As is, or with the suggested adjustment, or either way?

>> Do we really need all the copying involved in use of _hvm_read_entry()
>> (backing hvm_load_entry()? Zero-extending loads are likely easier to
>> handle that way, but for strict loads all we gain is a reduced risk of
>> unaligned accesses (compared to simply pointing into h->data[]).
> 
> I do feel it's safer to copy the data so the checks are done against
> what's loaded.  Albeit hvm_load() is already using hvm_get_entry().

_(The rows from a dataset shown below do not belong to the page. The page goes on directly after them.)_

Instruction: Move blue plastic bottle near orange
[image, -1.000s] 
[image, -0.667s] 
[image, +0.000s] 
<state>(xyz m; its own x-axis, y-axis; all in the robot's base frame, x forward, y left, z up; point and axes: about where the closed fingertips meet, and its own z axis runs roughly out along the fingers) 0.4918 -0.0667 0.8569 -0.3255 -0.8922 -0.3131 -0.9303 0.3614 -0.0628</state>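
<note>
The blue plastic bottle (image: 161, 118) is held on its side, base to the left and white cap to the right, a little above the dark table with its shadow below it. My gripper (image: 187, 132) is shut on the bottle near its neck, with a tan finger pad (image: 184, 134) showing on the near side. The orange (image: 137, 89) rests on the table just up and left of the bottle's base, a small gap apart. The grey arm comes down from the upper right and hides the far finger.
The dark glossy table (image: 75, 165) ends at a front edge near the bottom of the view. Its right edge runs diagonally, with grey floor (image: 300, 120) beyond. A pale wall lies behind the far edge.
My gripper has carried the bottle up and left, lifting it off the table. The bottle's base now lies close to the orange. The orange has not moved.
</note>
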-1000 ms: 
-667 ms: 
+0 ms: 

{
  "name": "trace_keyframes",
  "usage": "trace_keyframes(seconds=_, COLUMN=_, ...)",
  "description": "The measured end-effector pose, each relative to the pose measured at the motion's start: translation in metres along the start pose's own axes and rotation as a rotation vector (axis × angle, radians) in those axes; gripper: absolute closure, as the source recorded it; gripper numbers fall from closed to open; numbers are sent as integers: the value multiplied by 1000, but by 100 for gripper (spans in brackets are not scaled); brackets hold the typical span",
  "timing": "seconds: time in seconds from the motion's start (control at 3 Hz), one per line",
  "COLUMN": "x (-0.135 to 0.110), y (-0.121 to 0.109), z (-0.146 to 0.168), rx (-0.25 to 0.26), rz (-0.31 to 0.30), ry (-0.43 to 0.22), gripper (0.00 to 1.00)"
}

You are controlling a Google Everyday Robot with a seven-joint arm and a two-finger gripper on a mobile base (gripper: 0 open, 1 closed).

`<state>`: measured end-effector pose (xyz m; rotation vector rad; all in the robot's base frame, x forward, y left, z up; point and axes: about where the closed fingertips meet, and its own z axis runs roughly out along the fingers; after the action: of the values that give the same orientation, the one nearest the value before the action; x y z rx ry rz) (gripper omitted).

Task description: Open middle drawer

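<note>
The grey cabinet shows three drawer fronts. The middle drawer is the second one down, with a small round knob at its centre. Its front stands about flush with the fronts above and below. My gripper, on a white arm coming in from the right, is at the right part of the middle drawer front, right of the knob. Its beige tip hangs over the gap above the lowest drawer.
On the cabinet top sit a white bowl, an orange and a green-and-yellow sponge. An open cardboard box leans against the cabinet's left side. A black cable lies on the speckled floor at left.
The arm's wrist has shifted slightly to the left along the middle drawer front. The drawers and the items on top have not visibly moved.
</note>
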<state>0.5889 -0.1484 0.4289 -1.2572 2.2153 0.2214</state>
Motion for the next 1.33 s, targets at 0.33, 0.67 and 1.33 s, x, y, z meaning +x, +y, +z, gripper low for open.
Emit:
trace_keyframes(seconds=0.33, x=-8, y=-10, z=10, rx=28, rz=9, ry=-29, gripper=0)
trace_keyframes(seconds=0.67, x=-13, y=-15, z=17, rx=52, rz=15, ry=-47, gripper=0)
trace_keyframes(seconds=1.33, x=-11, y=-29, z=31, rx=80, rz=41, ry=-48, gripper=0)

The comment is about individual handlers, not hvm_load() itself. In some
cases - when copying directly into guest state structures - the copying
makes sense. In other cases, where there is separate copying anyway,
things could be done with less duplication of data (see hpet_load(),
which was already converted; along those lines hvm_load() itself also
was already switched away from the original copying).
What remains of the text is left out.